Insaniyat, Revue algérienne d’anthropologie et de sciences sociales, 8° année, n° 23-24 : Oran, une ville d’Algérie
Figure et plans d’Oran 1931-1936 ou les années de tous les Danger

2 janvier 2004

Date de parution : janvier-juin 2004

Éditeur : CRASC, Oran (Algérie)

Collection : Insaniyat, Revue algérienne d’anthropologie et de sciences sociales

Pages : pp. 111-134

Domaines : Urbanisme - Sciences sociales

Extraits

La ville d’Oran doit une part de son histoire à l’intervention de professionnels dont certains furent résidents voir natifs de cette ville, d’autres sollicités en vue de réaliser une tâche particulière pour laquelle ils ne firent que passer.

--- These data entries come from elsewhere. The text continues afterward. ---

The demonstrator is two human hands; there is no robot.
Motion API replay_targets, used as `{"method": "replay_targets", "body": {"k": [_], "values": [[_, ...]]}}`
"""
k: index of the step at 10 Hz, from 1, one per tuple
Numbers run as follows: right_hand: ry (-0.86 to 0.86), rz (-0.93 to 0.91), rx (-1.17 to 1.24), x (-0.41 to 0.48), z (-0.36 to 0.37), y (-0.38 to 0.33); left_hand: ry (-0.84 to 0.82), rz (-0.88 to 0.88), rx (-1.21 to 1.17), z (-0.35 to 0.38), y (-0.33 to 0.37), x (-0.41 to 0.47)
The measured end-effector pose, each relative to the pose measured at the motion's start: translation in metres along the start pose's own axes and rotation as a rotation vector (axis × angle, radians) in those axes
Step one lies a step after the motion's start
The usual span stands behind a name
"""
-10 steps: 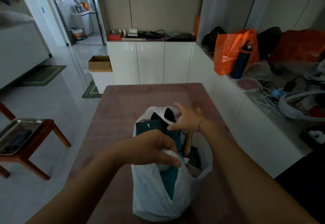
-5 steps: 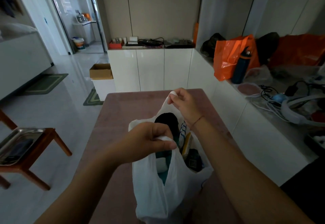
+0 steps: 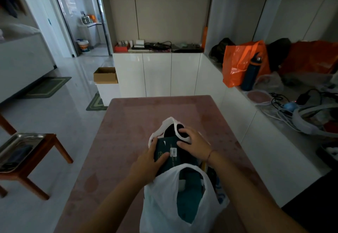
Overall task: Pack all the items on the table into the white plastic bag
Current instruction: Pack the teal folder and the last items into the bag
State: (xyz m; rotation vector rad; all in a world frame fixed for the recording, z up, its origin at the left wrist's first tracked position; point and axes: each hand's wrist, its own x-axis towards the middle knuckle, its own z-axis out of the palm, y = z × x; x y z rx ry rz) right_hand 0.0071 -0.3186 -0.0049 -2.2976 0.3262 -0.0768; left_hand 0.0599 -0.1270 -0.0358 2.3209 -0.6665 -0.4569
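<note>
The white plastic bag (image 3: 161,207) stands on the pink table (image 3: 128,123), close to me, its mouth wide. A dark green box (image 3: 169,161) with a small white label lies across the mouth, above teal and black items inside. My left hand (image 3: 146,165) grips the box's left side, thumb on top by the label. My right hand (image 3: 196,145) curls over the box's far end, with a strip of the bag's far handle (image 3: 170,121) under its fingers. The near handle loop (image 3: 184,167) stands free in front of the box.
A white counter runs along the right, holding an orange bag (image 3: 237,62), a dark bottle (image 3: 251,73), cables and a white headset (image 3: 307,121). At the left, a wooden stool bears a metal tray (image 3: 16,148). A cardboard box (image 3: 105,75) sits beyond the table.
Both hands have left the raised bag handles and dropped onto the green box at the bag's mouth. The handles have sagged and the bag's top sits lower.
</note>
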Motion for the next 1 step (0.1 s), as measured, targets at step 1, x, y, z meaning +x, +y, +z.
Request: {"method": "replay_targets", "body": {"k": [1], "values": [[-0.011, 0.028, 0.157, -0.0079, -0.0253, -0.0110, 0.046, 0.030, -0.039, -0.0058, 0.0040, -0.0038]]}}
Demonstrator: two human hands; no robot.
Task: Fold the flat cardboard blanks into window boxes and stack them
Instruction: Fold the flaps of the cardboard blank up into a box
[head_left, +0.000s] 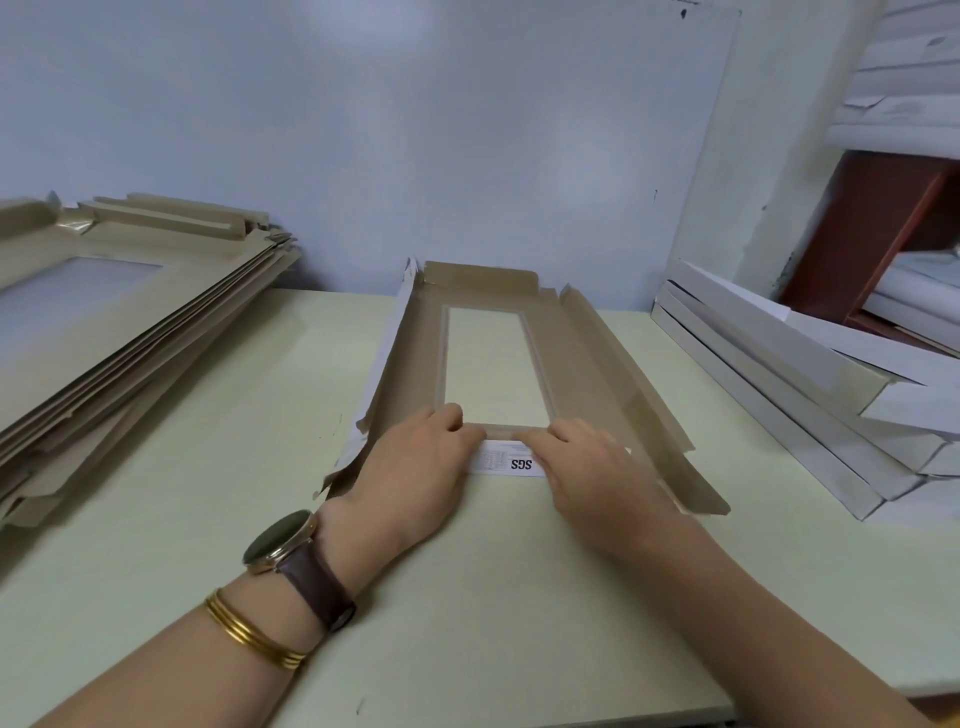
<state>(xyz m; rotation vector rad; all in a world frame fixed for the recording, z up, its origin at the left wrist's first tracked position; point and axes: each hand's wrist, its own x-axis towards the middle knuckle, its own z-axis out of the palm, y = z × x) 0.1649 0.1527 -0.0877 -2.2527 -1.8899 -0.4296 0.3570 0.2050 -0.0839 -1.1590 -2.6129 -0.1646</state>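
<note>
A person folds a flat brown cardboard blank with a rectangular clear window on a pale cream table, seen from above and behind the hands. The blank lies in the middle of the table, its long axis running away from the person toward the pale blue-white wall, brown inner face up. Its two long side panels are raised slightly and its far end flap stands partly up.

Both hands meet at the blank's near end, directly on top of it. There a narrow white printed end flap, marked "SGS", is turned over onto the brown face just below the window's near edge. The left hand rests on the flap's left part, fingers bent down onto it and thumb stretched forward to the window's near left corner; whether it pinches the flap or only presses it cannot be made out. The right hand lies on the flap's right part with fingers nearly straight, pointing left and pressing flat, gripping nothing. The fingertips of the two hands are near each other, with the printed strip showing between them.

The left wrist carries a round watch on a dark brown leather strap and thin gold bangles. To the left of the blank, well apart from it, sits a slumped stack of flat brown blanks. To the right lies a leaning stack of long white folded boxes.
</note>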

Rares en effet sont les villes disposant d’emblée de l’ensemble des compétences requises pour planifier ou gérer au quotidien les multiples opérations faisant d’une ville un objet de planification.
L’histoire proprement urbaine d’une agglomération est une chose ; celle de son urbanisme en est une autre. C’est pour accorder une importance toute particulière à cette distinction que nous voudrions détailler ici certains aspects de la façon de procéder dans ce domaine dit de l’urbanisme et de l’aménagement. Le mot urbanisme n’apparaît en effet que fort tardivement dans une histoire des villes qui ne devient proprement urbaine qu’avec le développement considérable de l’industrie et d’un exode rural prenant le pas sur le croît naturel de la population des agglomérations. Si la plupart des auteurs s’accordent à voir dans le XIXe siècle le moment d’une histoire déjà longue où l’urbanisation devient un processus producteur d’un nouveau type d’espace, caractérisé notamment par sa croissance à la périphérie et la différentiation de ses diverses strates en zones spécialisées selon des principes supposés rationnels et fonctionnels, ils restent souvent trop peu rigoureux pour être attentifs aux particularités proprement épistémologiques et méthodologiques du mode de planification qui s’institue au début du XXe siècle. L’apparition de ce nouveau vocable témoigne en effet à la fois de la mise en place de nouvelles procédures, de connaissances renouvelées de ce qu’est la ville et du recours à des professionnels d’un type nouveau encore mal reconnu et identifié : les urbanistes. Certains d’entre eux retiendront notre attention à propos d’Oran : René, Raymon et Paul Danger pour la période 1931-1936 et, encore que dans une moindre mesure, Gaston Bardet pour son intervention couvrant celle de 1936 à 1948.
Cette description un peu catastrophique des quartiers caractérisant la population musulmane pose aux chercheurs la question de savoir, entre autres choses, si la situation a évolué en se dégradant au lendemain de la guerre, au point que la situation est tout autre que dans les années 30, ou bien si, outre le fait qu’il ne s’agit pas des mêmes urbanistes, c’est le regard porté sur la ville et sa population qui s’est transformé. Les deux raisons se conjuguent sans doute. D’abord parce que la période de la Seconde Guerre mondiale en Algérie, encore trop mal connue, semble avoir été celle d’une misère urbaine accrue corrélative d’une détresse des paysans de la campagne et d’un exode qui amène une détérioration des quartiers et des conditions d’habitation, ensuite parce que le marché de la consommation de masse naissant devait principalement profiter aux salariés, laissant les populations indigènes les plus démunies sur le bord du chemin. Il faudrait tout de même s’enquérir des conditions de vie des autres catégories de la population, car il me semble bien que le déficit en logements et les travaux d’amélioration de la ville dans son ensemble laissaient fortement à désirer au point que le Plan de Constantine arrivera trop tard pour sauver la mise des autorités. Mais, manifestement, le défi existe toujours.